I am having this weird issue where I cloned a repository with my credentials ([email protected]). But I can not push the changes because I always receive this message:

GitLab: You cannot push commits for '[email protected]' . You can only push commits that were committed with one of your own verified emails.

The issue is that when I check the global and the repository users I find it is [email protected]:

Global (below confirms my correct address):

git config  --global user.email
git config  --global user.name

Repository (below confirms my correct address):

git config  user.email
git config   user.name

What should I do and what is the reason behind this mysterious mystery?

6 Answers 6


I was able to fix the same issue using this git command:

git commit --amend --reset-author --no-edit

I initially tried to commit with the wrong email but even after setting user.name and user.email in git config --global to the correct one, I kept getting the same "You cannot push commits for..." error above.
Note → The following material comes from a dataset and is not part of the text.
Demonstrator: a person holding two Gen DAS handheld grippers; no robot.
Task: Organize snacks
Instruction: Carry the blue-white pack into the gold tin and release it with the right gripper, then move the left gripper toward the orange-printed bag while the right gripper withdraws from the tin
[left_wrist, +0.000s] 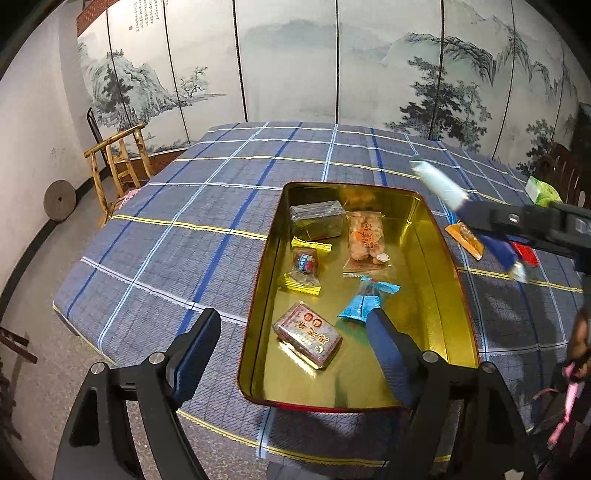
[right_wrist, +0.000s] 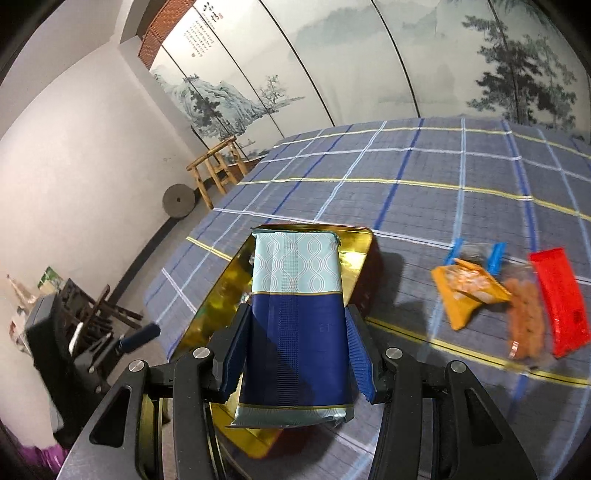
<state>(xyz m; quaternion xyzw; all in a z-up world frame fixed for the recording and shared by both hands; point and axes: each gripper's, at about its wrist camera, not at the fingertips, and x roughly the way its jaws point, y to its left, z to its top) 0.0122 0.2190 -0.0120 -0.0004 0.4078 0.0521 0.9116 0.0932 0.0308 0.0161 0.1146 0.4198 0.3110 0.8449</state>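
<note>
Left wrist view looks down into a shiny gold tin, a shallow rounded rectangle with a red outer rim, sitting on a table under a woven blue plaid cloth. Inside lie crinkly wrapped snacks: a dark block, a clear bag of orange crackers, a yellow-ended candy, a blue-wrapped sweet and a brown-red bar. The left gripper has its ribbed blue fingers spread wide and empty, one over the cloth, the other over the tin just beside the blue sweet.

Coming in from the right, the right gripper carries a flat foil packet, pale blue at one end and navy at the other.

Right wrist view shows that grip closely: the right gripper clamps the packet by its navy half, and the packet hides most of the tin behind it. Only this view shows clearly the loose snacks still on the cloth: an orange pack, a red pack, a brown snack. A painted folding screen and a wooden chair stand behind.
</note>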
The solution was resetting the author in git - then the push was accepted to Gitlab.

For reference: https://github.com/git-tips/tips#revert-undo-a-commit-by-creating-a-new-commit

  • 2
    not working for me cause i have multiple commits
    – dermoritz
    Commented Jul 1, 2021 at 8:23

In my case there was a committer restriction in project on GitLab. "Users can only push commits to this repository that were committed with one of their own verified emails." Since I configured SSH also with my machine, so my user email was updated in git global file with my machine's address, hence remote was not allowing to PUSH.

You can find this at- gitlab-> settings -> Repository -> Push Rules ; just disable this commit restriction and it will work.


git commit --amend --reset-author --no-edit only changes author in the last commit, if you have multiple commits, you still won't able to push.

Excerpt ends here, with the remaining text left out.